Celui-ci, selon les pêcheurs qui l’ont trouvé, a été victime des loutounes, sorte d’esprits maléfiques qui hanteraient la région.

Or, Marc JORDAN est persuadé que tous les phénomènes mystérieux – cris affolants, feux follets – se déroulant la nuit sur la côte des environs sont des manigances pour effrayer et éloigner les autochtones et laisser terrain libre à une terrible bande de malfaiteurs.

Il se fait fort de la mettre hors d’état de nuire. Mais à quel prix ?

Pépita la Rouge s’est encore échappée alors que Marc Jordan pensait bien lui mettre la main dessus au château de Gala, en Bretagne.

Bien décidé à poursuivre ses recherches, il décide de parcourir la région avec le docteur Jarris pour seul compagnon, revoyant ses hommes à Paris.

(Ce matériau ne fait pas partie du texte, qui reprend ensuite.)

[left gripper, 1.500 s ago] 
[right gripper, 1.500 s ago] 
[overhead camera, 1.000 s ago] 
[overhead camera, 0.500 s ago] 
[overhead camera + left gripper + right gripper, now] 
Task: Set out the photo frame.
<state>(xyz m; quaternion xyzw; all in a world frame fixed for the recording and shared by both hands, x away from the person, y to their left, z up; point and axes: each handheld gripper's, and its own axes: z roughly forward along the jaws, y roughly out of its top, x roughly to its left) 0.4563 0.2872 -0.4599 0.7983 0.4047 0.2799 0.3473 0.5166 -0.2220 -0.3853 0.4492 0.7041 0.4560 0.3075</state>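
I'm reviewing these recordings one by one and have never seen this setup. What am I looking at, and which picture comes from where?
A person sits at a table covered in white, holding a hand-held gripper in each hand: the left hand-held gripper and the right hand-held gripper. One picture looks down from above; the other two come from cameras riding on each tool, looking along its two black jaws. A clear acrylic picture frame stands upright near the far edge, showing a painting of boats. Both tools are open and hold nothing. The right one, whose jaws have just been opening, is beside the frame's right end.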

Alors qu’il erre dans la lande bretonne, il aperçoit un attroupement de pêcheurs autour du corps sans vie d’un douanier. Les pêcheurs en sont certains, la mort est à attribuer aux loutounes, des sortes de korrigans qui hantent la lande la nuit, poussant des cris, toujours par cinq avant que la nuit ne s’enflamme de cinq feux étranges.

Marc Jordan, esprit cartésien, voit dans ces évènements plutôt la patte une bande de brigands qui cherchent à effrayer les pêcheurs pour les empêcher de venir les gêner dans leurs magouilles.

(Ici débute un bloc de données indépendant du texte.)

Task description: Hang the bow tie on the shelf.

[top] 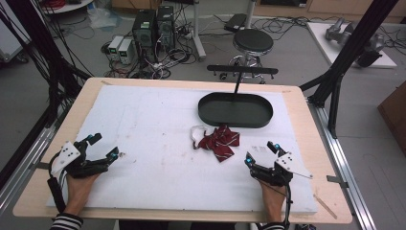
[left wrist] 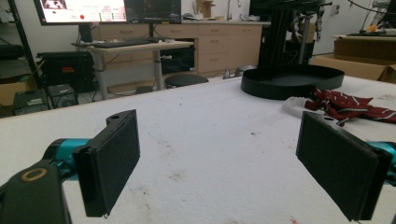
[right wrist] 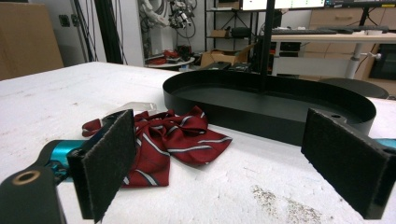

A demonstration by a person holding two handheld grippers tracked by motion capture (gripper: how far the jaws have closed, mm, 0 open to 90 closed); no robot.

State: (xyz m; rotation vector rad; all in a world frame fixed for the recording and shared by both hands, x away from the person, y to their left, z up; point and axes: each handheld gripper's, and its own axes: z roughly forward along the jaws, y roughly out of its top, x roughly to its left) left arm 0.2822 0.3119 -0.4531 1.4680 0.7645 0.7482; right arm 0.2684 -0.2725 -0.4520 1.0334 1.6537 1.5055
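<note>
A dark red bow tie with white stripes (top: 219, 142) lies on the white foam board, with a white strap (top: 196, 135) at its left end. Behind it stands a black oval tray (top: 235, 110) with a T-shaped post. My left gripper (top: 103, 146) rests at the board's left side, open and holding nothing. My right gripper (top: 260, 152) sits open at the right, just right of and nearer than the bow tie. Its view shows the bow tie (right wrist: 173, 140) ahead between the jaws and the tray (right wrist: 271, 109) behind. The left gripper view has the bow tie (left wrist: 348, 106) and tray (left wrist: 292, 80) far right.
The white foam board (top: 158, 143) covers most of the wooden table (top: 306, 103). A black frame post (top: 352, 45) rises at the table's back right corner. A stool (top: 253, 42), computers and cables stand on the floor beyond.
</note>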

Aussi, décide-t-il de se lancer sur la trace de ces malfaisants, d’autant qu’il les soupçonne d’être à la solde de Pépita la Rouge.

La chasse à Pépita et au comte Cazalès se poursuit donc d’épisode en épisode tout comme Nick Carter pouvait chasser le Docteur Quartz et sa partenaire sur plusieurs fascicules.

De la même façon, chaque fascicule contient alors une histoire qui peut sembler indépendante, mais dont l’intrigue sous-jacente se poursuivra dans le fascicule suivant (les scénaristes des séries télévisées actuelles n’ont rien inventé en la matière).

Le récit est à nouveau mené sans temps morts, contient son lot habituel d’actions, de dangers et de rebondissements tout en offrant une fin ouverte sur le récit suivant.

Autant dire que si on a apprécié les épisodes précédents on apprécie tout autant celui-ci et inversement, tant il contient les mêmes qualités et les mêmes défauts.

Une œuvre qui est donc très fortement à rapprocher de celle des aventures de Nick Carter, tant dans l’esprit, la construction, la narration, les intrigues, les personnages et l’édition, avec, cependant, pour atout principal, de ne pas pâtir des traductions parfois à l’emporte-pièce de son homologue américain.

Il faut bien avouer que, sans être de la haute littérature (et cela n’en a pas la prétention ni les moyens), les aventures de Marc Jordan, jusqu’ici, se lisent avec un réel plaisir de par la concision des textes (20 000 mots par épisode) qui n’est pas propice aux temps morts, à des présentations de personnages développées (bien souvent en chapitre) comme c’était à la mode à l’époque, ni eux atermoiements et autres digressions qui, pour étoffer un texte, en ralentissait le rythme quand, en plus, ils ne devenaient pas rébarbatifs.

En clair, on peut lire les aventures de Marc Jordan comme on regarderait désormais un bon film d’action de série B, pour se trouver devant une histoire rythmée, sans temps morts, sans prise de tête, idéale pour combler un petit moment de façon fort sympathique.

Au final, un épisode dans la veine des précédents, ni pire ni meilleur, et qui assure deux heures d’une lecture agréable, sans ennui et sans avoir besoin de trop réfléchir.